Going Veggie Gives A Girl
by Tamara Wilhite
(Bedford, TX)
Bouncing big girl
My husband and I had tried to conceive for about a year before starting fertility treatments. As a result of the new, high power health kick in the effort to get pregnant, I jumped into a very healthy diet. Lots of fruits, lots of vegetables, very little red meat, some lean meat, lots of healthy dairy, and a lot of vegetarian meat substitutes. After the second round of fertility drugs, I started getting nauseous.
Within a day or two, I started throwing up a couple times a day. "Honey, you need to see the doctor about this. It looks like a serious stomach bug." I had a follow up with the OBGYN the next day.
"Do you want the good news or the bad news?" the doctor asked me.
"Uh, bad news."
"The bad news is, this stomach bug will last nine months. The good news is, you're pregnant." He also stated that this severe of morning sickness had a 70% correlation to being pregnant with a girl.
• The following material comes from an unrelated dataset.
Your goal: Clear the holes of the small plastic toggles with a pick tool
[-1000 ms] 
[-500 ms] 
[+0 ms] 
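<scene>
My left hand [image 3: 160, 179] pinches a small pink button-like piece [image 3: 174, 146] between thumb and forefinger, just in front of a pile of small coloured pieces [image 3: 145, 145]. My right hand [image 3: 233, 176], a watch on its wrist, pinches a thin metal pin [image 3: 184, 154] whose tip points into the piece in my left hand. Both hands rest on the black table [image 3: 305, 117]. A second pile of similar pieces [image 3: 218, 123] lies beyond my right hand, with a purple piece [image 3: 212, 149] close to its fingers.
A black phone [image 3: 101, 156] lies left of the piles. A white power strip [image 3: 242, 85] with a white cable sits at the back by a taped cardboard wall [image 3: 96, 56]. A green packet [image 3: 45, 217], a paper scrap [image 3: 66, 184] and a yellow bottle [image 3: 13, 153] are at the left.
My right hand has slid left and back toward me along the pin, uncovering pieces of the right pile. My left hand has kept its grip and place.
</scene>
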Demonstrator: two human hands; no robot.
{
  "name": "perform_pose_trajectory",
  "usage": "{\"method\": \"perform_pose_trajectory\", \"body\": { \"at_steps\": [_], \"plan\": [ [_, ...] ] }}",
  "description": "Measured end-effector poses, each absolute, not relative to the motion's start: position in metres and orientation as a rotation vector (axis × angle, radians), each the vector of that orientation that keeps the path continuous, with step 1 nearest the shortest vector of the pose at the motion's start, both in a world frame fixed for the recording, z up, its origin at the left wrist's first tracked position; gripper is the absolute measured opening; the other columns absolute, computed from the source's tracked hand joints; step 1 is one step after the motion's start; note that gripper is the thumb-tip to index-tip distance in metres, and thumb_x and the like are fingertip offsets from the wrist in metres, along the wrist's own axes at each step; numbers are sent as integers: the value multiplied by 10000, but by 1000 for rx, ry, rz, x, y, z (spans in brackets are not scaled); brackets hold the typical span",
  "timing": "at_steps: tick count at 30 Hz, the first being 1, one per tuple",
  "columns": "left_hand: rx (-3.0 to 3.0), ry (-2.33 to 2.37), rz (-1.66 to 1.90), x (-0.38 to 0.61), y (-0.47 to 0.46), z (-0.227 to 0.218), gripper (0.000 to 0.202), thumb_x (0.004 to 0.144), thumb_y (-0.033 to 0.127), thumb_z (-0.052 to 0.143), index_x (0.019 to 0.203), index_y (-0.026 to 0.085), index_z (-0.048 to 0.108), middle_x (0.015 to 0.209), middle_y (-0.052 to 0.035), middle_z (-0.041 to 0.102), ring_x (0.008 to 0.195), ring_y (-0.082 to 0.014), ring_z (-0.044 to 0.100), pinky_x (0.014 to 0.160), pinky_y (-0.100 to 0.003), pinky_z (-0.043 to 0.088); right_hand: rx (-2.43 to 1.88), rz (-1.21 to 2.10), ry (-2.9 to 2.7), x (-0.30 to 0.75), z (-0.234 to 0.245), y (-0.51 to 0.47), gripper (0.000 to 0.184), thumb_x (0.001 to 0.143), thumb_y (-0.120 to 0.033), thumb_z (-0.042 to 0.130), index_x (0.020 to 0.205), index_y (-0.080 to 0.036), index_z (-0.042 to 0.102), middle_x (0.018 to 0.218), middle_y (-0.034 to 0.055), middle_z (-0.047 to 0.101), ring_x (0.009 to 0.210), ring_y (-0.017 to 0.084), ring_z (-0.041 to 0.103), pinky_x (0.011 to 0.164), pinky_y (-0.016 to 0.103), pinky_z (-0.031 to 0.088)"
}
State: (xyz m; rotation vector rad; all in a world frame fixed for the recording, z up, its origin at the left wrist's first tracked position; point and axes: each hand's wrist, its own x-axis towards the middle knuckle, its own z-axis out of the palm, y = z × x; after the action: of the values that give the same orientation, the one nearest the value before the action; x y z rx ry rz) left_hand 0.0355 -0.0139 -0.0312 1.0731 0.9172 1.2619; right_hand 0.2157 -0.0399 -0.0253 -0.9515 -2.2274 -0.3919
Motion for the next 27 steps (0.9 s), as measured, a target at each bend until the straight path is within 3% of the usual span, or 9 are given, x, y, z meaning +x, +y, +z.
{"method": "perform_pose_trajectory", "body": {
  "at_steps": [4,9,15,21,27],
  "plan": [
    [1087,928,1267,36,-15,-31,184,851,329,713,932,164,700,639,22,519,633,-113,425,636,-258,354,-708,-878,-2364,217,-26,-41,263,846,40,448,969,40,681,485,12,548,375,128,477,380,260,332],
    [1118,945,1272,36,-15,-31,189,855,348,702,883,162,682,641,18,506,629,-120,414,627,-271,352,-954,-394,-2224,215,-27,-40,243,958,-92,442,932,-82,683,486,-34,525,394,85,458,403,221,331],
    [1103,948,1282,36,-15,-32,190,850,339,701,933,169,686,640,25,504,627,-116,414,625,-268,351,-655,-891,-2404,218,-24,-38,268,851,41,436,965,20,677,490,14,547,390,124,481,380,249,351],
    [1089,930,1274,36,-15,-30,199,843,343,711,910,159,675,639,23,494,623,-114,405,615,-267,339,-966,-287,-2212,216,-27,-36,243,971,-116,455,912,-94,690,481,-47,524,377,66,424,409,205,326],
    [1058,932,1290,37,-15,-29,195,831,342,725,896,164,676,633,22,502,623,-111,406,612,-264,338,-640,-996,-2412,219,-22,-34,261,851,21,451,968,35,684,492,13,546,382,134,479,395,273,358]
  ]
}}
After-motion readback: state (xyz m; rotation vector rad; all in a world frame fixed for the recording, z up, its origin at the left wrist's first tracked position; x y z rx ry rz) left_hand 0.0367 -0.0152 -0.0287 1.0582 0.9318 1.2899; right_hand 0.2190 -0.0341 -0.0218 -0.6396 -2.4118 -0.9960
The sonogram 4 months later confirmed that fact.
I later found that vegetarian diets and high soy diets create an increased conception rate of girls.
From the BBC, "They found that while the national average in Britain is 106 boys born to every 100 girls, for vegetarian mothers the ratio was just 85 boys to 100 girls."
Here is the BBC article.
We were not specifically trying to have a girl, but are quite happy with the child we had.
The other advantage of the nearly vegetarian diet was that it reduced the severity of the morning sickness. (Red meat and fish triggered the symptoms, so it actually would have been worse if I had steak and tuna every night.)